> Problem details:
Exclude every picture. Output verbatim the lines from the one containing "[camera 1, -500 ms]" to the end of the data.

> Source material:
□ □ □

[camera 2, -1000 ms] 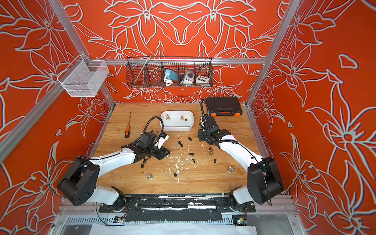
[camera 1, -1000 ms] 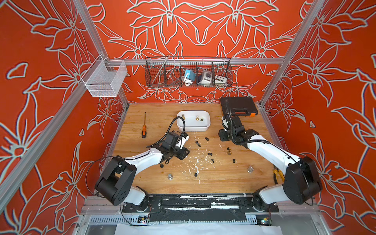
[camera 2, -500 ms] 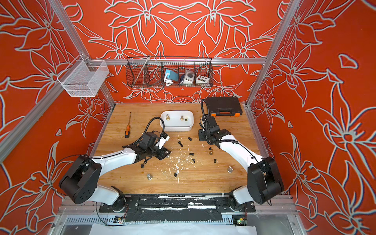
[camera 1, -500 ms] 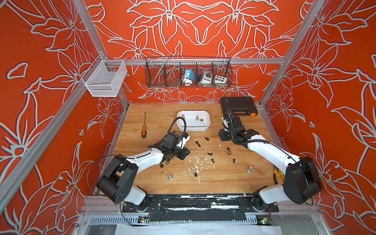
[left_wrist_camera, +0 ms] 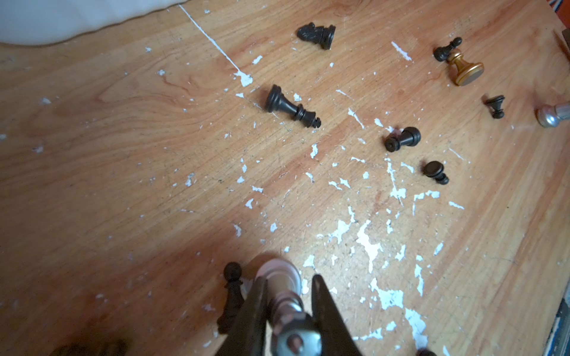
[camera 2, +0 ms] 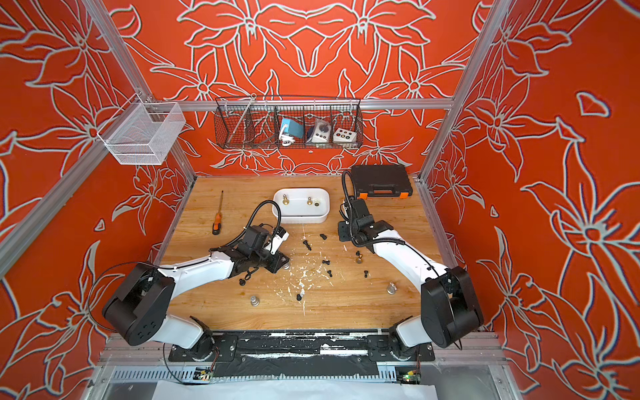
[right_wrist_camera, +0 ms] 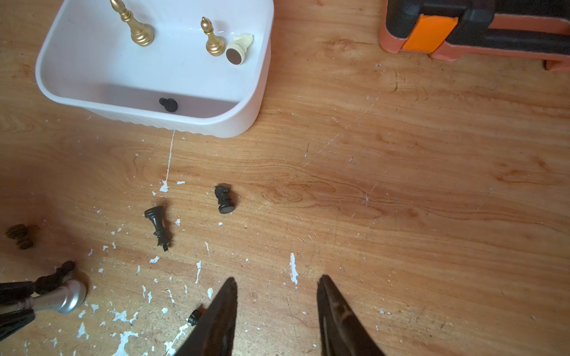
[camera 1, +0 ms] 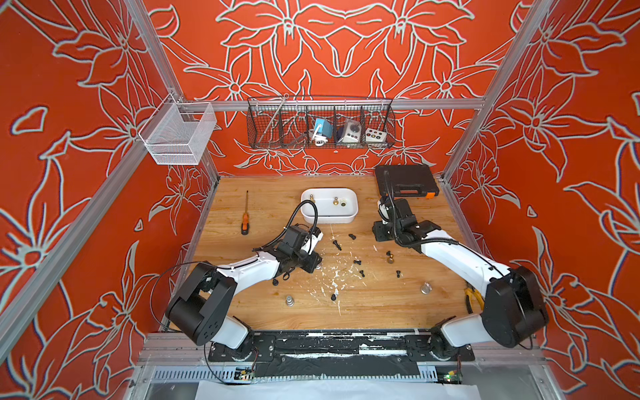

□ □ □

> Reply to the task:
[camera 1, -500 ms] 
[left_wrist_camera, +0 ms] 
[camera 2, +0 ms] 
[right_wrist_camera, +0 ms] 
[camera 1, +0 ms] 

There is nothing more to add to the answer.